How do we know #2 is true? We look at spending on programmes that aid the poor:
These shot up during the recession, and are beginning to slide back downward as things improve.
What this means is that, by focusing on growth and unemployment now, we can make tremendous progress on debt and deficits in the long term even if, in the short term, we’re spending more and taxing less. The proposal on offer doesn’t really accomplish that objective, but nor does Obama’s plan, really. So what should we do?
- Follow the democrats and extend unemployment benefits, the payroll tax cut, increase spending on infrastructure, and pass that old Obama jobs bill right now.
- Follow the republicans and keep the Bush tax cuts for another year and avoid raising capital gains tax, tax on dividends, or cap deductions at any given percentage.

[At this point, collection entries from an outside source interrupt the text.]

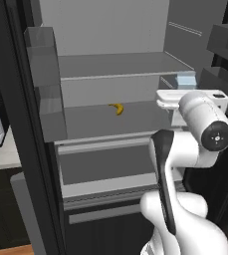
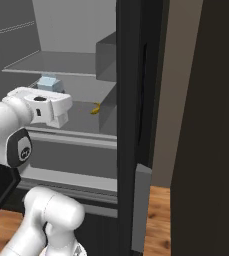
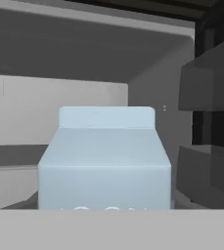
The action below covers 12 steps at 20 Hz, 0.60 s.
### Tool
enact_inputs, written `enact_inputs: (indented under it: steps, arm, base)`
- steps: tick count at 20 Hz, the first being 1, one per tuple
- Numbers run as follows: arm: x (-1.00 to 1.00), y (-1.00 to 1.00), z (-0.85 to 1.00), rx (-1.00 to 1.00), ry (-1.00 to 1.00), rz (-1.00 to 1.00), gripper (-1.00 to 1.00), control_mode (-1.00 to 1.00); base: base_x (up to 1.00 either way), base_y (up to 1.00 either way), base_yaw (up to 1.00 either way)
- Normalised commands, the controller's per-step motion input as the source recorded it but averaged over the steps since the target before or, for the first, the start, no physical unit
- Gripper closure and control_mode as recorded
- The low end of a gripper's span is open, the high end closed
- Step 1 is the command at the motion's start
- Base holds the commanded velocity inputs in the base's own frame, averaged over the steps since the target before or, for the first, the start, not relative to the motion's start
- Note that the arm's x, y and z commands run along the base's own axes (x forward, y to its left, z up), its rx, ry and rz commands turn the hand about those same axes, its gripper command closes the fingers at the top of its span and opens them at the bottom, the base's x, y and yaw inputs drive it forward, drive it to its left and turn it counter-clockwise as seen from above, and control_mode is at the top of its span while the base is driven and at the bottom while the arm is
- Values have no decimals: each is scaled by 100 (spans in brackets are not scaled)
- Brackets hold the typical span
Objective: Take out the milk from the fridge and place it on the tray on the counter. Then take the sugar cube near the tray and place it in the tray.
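One milk point(image 3: 105, 161) upright, fridge point(image 1: 110, 64) shelf's right end, nr wall.

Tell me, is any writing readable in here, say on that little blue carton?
Milk carton: pale marks along the front's lower edge, cut off, unreadable.
Banana: no label.
Fridge walls and shelves: no text or signs.

The milk point(image 3: 105, 161) carton shows smooth, matt pale-blue faces. The fridge point(image 1: 110, 64) shelves are flat matt grey; its door bins point(image 1: 46, 79) are translucent grey.
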Motion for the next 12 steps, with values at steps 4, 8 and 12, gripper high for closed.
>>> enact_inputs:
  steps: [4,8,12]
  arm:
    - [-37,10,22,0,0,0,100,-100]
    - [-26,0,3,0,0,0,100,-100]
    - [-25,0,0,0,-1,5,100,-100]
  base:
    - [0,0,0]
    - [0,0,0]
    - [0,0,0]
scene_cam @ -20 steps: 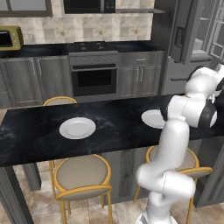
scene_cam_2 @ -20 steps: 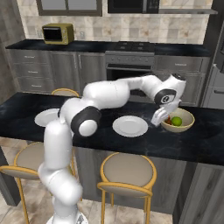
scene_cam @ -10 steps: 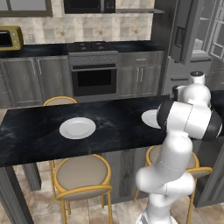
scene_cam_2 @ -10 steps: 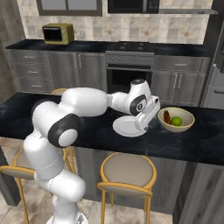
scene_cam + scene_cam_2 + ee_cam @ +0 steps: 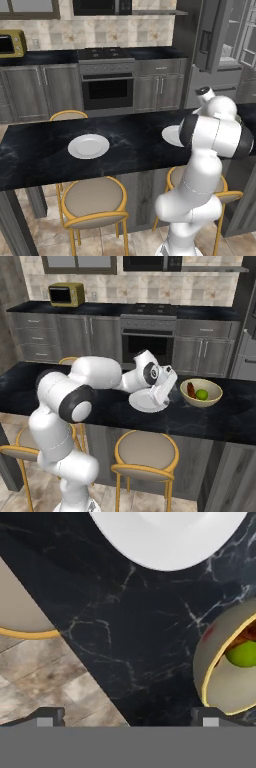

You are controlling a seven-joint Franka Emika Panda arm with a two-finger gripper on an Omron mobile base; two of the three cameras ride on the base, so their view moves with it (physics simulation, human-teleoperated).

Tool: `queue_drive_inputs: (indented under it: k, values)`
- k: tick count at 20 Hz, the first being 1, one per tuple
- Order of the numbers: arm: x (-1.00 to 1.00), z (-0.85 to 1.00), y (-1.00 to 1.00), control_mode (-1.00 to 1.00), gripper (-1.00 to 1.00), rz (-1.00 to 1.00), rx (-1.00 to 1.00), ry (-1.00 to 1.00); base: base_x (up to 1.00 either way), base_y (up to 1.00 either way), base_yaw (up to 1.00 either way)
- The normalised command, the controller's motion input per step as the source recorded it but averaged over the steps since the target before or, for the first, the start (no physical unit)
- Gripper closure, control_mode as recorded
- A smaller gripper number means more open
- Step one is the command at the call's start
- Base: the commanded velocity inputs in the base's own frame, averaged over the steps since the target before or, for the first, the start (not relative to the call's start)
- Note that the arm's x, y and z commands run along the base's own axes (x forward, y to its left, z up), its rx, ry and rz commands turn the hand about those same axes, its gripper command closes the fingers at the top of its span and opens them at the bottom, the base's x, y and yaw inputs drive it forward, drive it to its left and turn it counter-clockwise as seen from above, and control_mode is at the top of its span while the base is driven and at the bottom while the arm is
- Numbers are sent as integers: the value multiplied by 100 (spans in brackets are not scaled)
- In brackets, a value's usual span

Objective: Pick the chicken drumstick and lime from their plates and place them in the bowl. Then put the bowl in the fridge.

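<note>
Your gripper (image 5: 127, 714) open and empty above the surface (image 5: 130, 632), bowl (image 5: 212, 677) beside it holding lime (image 5: 243, 653) and drumstick (image 5: 191, 389), plate (image 5: 167, 534) ahead

In the hand view we are seeing the bowl (image 5: 220, 677) cut off by the right edge, the lime (image 5: 243, 653) half out of frame and the drumstick (image 5: 248, 632) just a reddish sliver. The plate (image 5: 167, 534) is running off the top. In the left base view the arm is covering most of the near plate (image 5: 171, 135).
</note>
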Motion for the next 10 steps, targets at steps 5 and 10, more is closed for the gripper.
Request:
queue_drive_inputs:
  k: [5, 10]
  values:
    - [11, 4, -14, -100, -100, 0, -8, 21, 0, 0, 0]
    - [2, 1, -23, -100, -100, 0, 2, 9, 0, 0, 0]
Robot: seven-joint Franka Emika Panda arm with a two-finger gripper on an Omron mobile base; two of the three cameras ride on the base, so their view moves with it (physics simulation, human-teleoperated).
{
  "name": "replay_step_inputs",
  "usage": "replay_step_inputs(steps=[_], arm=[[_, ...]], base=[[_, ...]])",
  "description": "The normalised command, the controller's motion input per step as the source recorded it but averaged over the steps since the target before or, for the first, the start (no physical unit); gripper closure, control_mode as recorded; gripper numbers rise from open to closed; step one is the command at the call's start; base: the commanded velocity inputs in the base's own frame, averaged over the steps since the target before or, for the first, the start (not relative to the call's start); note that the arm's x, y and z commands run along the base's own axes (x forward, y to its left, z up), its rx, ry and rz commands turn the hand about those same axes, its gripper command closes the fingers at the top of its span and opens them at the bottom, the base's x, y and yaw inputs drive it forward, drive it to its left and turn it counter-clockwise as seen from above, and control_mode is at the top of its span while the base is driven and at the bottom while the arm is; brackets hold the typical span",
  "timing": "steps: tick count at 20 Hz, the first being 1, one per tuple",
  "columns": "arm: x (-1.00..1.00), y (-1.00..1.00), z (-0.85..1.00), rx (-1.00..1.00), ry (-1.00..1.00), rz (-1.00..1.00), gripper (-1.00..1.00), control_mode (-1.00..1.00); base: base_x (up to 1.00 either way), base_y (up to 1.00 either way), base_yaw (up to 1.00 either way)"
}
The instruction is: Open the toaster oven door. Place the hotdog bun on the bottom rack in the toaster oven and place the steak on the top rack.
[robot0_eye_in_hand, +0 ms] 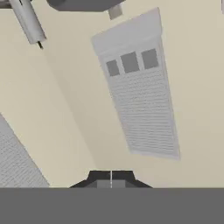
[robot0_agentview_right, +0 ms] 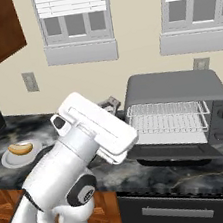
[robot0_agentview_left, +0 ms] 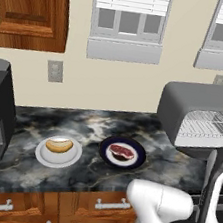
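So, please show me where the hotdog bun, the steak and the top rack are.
hotdog bun (robot0_agentview_left: 59, 145): left base view, middle of its browned top.
steak (robot0_agentview_left: 121, 152): left base view, centre of the red meat.
top rack (robot0_agentview_right: 166, 111): right base view, middle of the wire grid.

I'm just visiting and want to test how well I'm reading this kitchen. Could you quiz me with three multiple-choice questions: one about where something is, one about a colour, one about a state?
1. Where is the hotdog bun?
A. on the white plate
B. on the top rack
C. in the claw

2. What colour is the plate under the steak?
A. white
B. dark blue
C. yellow

3. How is the toaster oven door?
A. shut
B. folded down open
C. taken off

Answers: 1 A, the bun lies on the white plate on the counter. 2 B, a dark rim rings the steak. 3 B, both wire racks show inside the toaster oven, and the door lies flat in front.
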Motion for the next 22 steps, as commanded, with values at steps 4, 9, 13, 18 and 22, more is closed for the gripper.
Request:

We should do this until unemployment is below 6.5% (it’s presently at 7.9%) and the economy is running more or less at potential. Then we should look at the deficit and see how much larger than $400 billion it is, and make the requisite adjustments. What I suspect we will find is that these adjustments can be made in the short term with only a portion of the tax hikes the republicans are presently offering to concede on. You can call this the Studebaker Compromise, though I very much doubt anyone goes for it.
In the long run, the country still needs to do something about health care costs to prevent debt and deficits from rising. Ten years from now, we will likely find that health care costs are presenting our budget with quite monstrous challenges otherwise. But making those changes does not entail any of these policies, all of which are, in comparison, band-aids. True health care reform, on a scale that dwarfs Obamacare, will be necessary to reign in those oncoming expenses.